Menu
AWS Systems Manager
User Guide

Systems Manager Inventory Manager Walkthroughs

Use the following walkthroughs to collect and manage Inventory data. We recommend that you initially perform these walkthroughs with managed instances in a test environment.

Before You Begin

Before you start these walkthroughs, complete the following tasks.

  • Update SSM Agent on the instances you want to inventory. By running the latest version of SSM Agent, you ensure that you can collect metadata for all supported inventory types. For information about how to update SSM Agent by using State Manager, see Walkthrough: Automatically Update the SSM Agent.

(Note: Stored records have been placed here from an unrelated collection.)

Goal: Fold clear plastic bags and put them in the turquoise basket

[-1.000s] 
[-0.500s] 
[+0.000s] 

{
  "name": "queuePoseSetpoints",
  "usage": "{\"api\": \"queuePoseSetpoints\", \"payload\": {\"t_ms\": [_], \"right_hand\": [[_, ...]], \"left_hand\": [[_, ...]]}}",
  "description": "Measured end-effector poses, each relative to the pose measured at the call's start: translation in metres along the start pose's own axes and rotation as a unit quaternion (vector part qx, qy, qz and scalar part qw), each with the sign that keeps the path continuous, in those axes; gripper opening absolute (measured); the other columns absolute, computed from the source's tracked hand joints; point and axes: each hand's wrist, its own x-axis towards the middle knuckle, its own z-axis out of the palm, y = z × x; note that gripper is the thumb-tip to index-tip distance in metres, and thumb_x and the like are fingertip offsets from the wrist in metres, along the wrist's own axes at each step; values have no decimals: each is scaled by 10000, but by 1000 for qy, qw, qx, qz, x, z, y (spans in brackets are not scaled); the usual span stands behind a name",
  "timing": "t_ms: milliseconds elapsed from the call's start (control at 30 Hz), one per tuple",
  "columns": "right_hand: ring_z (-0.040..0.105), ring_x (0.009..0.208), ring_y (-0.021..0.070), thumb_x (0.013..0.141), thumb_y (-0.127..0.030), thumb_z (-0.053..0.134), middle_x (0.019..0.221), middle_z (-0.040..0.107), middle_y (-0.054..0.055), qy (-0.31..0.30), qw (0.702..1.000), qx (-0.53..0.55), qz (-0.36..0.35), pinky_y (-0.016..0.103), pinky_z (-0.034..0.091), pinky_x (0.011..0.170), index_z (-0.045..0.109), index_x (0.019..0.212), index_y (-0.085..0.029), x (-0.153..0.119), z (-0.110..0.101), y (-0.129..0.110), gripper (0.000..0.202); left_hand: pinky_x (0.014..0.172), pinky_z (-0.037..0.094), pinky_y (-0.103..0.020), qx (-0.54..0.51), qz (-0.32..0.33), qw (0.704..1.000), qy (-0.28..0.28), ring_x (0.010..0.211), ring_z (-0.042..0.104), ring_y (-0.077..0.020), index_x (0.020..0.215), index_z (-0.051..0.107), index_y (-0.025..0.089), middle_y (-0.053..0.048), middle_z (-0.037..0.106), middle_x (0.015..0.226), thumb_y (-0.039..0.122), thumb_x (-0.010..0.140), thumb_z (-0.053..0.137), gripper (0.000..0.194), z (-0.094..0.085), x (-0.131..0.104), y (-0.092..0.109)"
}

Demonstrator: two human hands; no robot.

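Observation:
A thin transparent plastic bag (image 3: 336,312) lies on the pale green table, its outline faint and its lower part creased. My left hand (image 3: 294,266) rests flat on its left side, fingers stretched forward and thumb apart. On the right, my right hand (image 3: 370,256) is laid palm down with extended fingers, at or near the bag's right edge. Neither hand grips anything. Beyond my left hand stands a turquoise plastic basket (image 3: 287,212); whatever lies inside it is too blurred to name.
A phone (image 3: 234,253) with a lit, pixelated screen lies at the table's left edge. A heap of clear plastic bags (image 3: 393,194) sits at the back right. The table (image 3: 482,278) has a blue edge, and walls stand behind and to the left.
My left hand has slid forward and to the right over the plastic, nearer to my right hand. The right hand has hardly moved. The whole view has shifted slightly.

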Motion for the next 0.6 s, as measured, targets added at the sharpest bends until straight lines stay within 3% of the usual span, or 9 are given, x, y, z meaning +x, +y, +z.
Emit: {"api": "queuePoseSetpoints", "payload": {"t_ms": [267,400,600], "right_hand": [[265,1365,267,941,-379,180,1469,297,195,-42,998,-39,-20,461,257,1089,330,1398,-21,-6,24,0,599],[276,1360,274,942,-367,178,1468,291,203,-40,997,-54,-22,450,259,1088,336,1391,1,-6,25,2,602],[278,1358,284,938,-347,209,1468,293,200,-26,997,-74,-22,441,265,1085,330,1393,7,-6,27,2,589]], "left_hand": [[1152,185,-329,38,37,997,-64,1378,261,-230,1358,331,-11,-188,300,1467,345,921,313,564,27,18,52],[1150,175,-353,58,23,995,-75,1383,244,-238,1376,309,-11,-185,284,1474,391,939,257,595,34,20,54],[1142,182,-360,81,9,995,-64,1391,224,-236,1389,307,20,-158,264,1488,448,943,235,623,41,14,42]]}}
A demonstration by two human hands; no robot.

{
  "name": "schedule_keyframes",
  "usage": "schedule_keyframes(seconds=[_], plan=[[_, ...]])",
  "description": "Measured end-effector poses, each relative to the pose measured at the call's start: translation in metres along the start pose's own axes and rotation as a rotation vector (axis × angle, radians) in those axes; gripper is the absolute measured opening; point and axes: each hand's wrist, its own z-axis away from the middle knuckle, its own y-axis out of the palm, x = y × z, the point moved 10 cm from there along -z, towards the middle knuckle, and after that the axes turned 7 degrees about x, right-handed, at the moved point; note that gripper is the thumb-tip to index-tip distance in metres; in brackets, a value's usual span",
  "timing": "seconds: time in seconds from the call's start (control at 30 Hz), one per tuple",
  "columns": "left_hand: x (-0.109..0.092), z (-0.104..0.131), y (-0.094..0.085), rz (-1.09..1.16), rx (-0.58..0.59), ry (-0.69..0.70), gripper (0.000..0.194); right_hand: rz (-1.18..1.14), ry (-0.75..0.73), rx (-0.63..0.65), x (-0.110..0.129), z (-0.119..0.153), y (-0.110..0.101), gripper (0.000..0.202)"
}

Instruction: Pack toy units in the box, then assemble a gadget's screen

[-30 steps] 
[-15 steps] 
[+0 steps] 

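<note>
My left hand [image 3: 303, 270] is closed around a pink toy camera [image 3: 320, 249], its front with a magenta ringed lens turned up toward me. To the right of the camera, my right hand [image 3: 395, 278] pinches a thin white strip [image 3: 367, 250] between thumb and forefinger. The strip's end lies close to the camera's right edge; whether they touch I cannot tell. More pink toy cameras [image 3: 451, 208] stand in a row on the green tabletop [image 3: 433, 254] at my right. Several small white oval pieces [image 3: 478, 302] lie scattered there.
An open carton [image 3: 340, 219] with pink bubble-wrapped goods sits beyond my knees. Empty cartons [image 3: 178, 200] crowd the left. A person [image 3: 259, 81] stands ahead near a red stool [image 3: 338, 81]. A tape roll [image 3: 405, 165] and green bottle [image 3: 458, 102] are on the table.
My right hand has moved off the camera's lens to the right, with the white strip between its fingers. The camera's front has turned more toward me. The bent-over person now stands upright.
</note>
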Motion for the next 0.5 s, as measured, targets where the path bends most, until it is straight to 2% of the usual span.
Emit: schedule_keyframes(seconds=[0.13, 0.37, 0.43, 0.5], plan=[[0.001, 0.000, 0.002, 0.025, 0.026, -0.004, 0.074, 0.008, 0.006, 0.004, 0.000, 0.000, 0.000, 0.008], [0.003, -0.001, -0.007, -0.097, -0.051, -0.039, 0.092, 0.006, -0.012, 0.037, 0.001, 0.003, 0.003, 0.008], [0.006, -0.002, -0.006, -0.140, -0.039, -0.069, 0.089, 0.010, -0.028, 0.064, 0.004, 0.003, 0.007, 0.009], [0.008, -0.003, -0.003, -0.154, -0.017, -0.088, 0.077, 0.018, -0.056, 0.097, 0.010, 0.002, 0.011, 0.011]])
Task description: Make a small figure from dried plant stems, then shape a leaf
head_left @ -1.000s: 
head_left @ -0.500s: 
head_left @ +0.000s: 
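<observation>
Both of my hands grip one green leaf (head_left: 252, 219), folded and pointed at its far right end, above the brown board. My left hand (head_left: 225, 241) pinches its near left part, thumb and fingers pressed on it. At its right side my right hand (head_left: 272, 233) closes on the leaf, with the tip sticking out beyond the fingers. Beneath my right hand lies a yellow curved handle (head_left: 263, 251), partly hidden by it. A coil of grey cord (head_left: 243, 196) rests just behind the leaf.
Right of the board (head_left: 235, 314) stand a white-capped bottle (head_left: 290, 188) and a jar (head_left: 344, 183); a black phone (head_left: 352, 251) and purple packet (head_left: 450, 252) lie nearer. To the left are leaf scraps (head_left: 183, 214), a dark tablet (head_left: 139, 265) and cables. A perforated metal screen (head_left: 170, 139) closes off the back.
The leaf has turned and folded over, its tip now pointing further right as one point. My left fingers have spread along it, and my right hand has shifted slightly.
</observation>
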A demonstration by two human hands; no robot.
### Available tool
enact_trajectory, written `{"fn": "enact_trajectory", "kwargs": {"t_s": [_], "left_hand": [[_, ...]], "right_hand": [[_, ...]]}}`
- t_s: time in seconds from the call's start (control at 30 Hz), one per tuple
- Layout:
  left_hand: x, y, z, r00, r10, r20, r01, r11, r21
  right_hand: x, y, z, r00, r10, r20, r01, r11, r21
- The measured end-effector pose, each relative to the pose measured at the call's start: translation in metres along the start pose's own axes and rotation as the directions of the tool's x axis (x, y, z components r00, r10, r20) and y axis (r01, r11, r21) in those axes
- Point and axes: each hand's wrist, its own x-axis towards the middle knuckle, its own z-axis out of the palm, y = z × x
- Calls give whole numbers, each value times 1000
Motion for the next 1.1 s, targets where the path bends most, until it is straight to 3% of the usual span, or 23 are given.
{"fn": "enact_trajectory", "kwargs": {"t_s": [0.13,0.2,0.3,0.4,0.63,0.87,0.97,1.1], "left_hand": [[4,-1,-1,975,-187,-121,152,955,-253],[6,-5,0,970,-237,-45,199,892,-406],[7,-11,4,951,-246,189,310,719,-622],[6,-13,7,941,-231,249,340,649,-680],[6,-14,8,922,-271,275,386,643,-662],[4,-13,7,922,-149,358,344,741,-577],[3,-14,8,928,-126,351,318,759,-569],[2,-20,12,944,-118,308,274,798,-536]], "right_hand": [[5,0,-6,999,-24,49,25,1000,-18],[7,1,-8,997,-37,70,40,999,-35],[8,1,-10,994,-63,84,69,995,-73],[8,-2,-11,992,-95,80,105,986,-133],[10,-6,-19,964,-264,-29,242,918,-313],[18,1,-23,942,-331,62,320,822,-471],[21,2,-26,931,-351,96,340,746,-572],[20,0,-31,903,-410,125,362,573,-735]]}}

  • Verify that your instances meet Systems Manager prerequisites. For more information, see Systems Manager Prerequisites.

  • (Optional) Create a JSON file to collect custom inventory. For more information, see Working with Custom Inventory.

Assigning Custom Inventory Metadata to an Instance

The following procedure walks you through the process of using the PutInventory API action to assign custom Inventory metadata to a managed instance. This example assigns rack location information to an instance. For more information about custom Inventory, see Working with Custom Inventory.

To assign custom Inventory metadata to an instance

  1. Download the latest version of the AWS CLI to your local machine.

  2. Open the AWS CLI and run the following command to specify your credentials and a Region. You must either have administrator privileges in Amazon EC2, or you must have been granted the appropriate permission in AWS Identity and Access Management (IAM).

    Copy
    aws configure

    The system prompts you to specify the following.

    Copy
    AWS Access Key ID [None]: key_name AWS Secret Access Key [None]: key_name Default region name [None]: region Default output format [None]: ENTER
  3. Execute the following command to assign rack location information to an instance.

    Copy
    aws ssm put-inventory --instance-id "ID" --items '[{"CaptureTime": "2016-08-22T10:01:01Z", "TypeName": "Custom:RackInfo", "Content":[{"RackLocation": "Bay B/Row C/Rack D/Shelf E"}], "SchemaVersion": "1.0"}]'
  4. Execute the following command to view custom inventory entries for this instance.

    Copy
    aws ssm list-inventory-entries --instance-id ID --type-name "Custom:RackInfo"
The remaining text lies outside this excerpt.